MTC technology: no need to paint the roof

The BKV provided a number of companies with a sample vehicle to work on, including Sika Hungary. The usual seam sealing was not feasible because large parts of the roof were in a very bad condition. We considered applying a weather-resistant coating with good adhesion on painted surfaces. After consulting with the Key Account Manager Roofing, we decided to use SikaRoof® MTC (moisture-triggered chemistry) technology.

An added advantage of MTC technology is UV resistance, avoiding the need to paint the roof. It proved to be a more economical solution than those proposed by our competitors, all requiring that the roof be subsequently painted. A further condition of winning the contract was for the sample vehicle to be ready.”

The real challenge was to waterproof the steel roof

Roofing of the sample vehicle was carried out by roofing technician Zoltán Dávid, who explains the technical aspects of this work: “SikaRoof® MTC 8 system was applied to the undamaged parts of the bus roof, while damaged and corroded parts were treated with the SikaRoof® MTC 15 system complete with reinforcing. To prime the MTC 8 system, we used Sika® Zinc Phosphate Primer on metal surfaces, and Sika® Bonding Primer on painted surfaces.

Sikalastic®-621 TC topcoat was used for waterproofing. When working with the MTC 15 system, we applied Sikalastic®-621 TC in two stages, embedding Sika® Reemat Premium in the first coat, and then re-applying a second top coat. The real challenge was to securely waterproof the steel roof, which revealed different degrees of corrosion. It was important to combine the two systems. Sika® Reemat Premium was used on all bodywork parts that were more exposed to water damage, such as the bends and the drainage groove on either side of the bus.

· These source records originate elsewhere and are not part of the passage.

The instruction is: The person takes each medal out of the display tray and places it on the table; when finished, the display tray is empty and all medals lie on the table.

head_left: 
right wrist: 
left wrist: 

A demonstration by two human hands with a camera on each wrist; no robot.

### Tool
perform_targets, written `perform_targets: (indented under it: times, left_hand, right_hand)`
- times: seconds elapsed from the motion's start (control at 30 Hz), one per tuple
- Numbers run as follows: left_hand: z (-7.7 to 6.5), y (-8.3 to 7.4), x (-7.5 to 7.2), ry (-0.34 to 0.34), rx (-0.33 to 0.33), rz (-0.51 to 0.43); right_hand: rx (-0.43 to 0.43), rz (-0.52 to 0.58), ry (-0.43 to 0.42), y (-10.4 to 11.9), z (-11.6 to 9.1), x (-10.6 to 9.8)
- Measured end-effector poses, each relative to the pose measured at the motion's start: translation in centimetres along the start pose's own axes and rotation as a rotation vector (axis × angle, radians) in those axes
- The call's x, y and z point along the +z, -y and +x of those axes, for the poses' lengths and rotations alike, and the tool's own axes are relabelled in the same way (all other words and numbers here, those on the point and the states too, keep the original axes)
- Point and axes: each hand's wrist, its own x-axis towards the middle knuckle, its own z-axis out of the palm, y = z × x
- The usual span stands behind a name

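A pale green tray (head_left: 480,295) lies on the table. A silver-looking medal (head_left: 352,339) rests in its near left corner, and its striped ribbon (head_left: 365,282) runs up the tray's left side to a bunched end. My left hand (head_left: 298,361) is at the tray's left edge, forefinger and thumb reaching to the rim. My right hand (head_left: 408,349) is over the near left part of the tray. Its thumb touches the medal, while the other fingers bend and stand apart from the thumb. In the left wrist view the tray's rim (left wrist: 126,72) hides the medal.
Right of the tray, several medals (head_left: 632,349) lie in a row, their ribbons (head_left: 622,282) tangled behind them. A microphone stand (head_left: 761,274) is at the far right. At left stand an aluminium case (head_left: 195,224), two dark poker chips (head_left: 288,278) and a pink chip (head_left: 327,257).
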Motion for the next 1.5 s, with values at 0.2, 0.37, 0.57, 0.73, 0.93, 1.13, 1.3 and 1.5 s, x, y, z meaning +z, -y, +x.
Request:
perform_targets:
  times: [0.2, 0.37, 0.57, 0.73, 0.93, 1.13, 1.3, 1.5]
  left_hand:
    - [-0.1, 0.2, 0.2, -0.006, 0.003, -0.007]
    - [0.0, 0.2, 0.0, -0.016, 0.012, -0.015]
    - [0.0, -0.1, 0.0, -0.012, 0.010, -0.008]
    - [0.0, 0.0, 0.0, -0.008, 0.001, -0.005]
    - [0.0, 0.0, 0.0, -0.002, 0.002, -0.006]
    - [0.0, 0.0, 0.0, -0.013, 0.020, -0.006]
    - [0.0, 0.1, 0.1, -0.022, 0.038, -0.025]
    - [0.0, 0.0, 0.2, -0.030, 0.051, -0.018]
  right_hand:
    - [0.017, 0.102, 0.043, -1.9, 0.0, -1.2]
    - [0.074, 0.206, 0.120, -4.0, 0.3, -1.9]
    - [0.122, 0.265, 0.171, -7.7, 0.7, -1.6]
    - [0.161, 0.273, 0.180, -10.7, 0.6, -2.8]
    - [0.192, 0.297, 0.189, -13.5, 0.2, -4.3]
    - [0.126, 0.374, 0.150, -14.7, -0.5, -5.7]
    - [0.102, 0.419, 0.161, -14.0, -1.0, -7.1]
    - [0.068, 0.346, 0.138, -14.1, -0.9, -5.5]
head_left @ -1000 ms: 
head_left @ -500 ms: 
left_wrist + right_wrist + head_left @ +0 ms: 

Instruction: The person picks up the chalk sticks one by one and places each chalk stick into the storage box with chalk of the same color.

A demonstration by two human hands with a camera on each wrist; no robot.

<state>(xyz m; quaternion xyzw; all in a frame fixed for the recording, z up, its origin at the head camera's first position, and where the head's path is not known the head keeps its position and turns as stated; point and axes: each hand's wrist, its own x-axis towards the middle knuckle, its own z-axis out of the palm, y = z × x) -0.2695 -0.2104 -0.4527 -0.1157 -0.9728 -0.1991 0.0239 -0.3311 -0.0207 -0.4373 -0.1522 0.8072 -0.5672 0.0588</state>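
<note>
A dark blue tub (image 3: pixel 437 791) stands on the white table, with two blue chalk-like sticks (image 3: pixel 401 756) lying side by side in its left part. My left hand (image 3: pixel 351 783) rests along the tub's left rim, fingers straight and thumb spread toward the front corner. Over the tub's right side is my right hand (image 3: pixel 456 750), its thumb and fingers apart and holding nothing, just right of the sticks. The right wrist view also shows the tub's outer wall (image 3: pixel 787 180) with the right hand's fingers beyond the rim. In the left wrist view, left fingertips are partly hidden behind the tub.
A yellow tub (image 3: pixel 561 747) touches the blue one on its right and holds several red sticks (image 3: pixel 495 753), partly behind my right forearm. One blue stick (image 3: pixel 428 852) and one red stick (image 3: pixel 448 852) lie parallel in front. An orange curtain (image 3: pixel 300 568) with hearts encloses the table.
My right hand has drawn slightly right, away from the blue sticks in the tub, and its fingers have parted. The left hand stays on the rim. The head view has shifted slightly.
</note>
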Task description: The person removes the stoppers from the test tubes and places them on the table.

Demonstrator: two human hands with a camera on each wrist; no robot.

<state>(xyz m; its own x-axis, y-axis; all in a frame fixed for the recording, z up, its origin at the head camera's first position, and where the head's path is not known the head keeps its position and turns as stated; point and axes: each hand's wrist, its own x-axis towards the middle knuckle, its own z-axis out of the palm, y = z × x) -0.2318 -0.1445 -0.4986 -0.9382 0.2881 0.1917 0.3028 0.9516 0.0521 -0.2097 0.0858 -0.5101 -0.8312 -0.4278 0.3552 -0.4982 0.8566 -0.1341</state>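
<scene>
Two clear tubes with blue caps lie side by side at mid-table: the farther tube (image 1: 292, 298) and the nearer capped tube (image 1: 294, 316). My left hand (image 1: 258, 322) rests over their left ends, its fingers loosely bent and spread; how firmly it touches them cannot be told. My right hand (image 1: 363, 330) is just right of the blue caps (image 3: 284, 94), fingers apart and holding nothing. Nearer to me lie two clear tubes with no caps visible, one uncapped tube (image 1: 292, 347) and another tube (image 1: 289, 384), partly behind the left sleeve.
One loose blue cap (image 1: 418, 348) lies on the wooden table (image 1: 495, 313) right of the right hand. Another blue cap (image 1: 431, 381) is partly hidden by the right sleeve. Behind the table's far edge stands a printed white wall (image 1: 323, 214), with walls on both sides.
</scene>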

1000 vehicles waiting to be repaired

Gábor Farkas adds: “The complete roof repair took 12 to 14 hours, but this time can be reduced as the work becomes routine. The vehicle was back in service immediately after repair at the end of March. The BKV valuation of the sample buses was scheduled for the end of June. The Sika solution has in the meantime successfully weathered numerous storms. Although the valuation has not yet been carried out, the BKV has already ordered material for further bus roof renovations, because they like this solution. There are 1000 vehicles waiting to be repaired.

References in automotive industries and railways

Sika can draw on experience in bus roof refurbishment as a reference for other automotive industries or, for example, railway rolling stock roof repairs. The cold-applied technology used is an advantage since it eliminates the need to take down the internal covering of the vehicle and also cuts down working time by 2 to 3 days.

So customers will be able to continue sitting in the retro bus remembering good old times. And those from the next generations, who were born after the Ikarus boom, can have an idea of what it was like. Sitting in the world`s most produced bus, over the last decades – and the best of all: it is still running.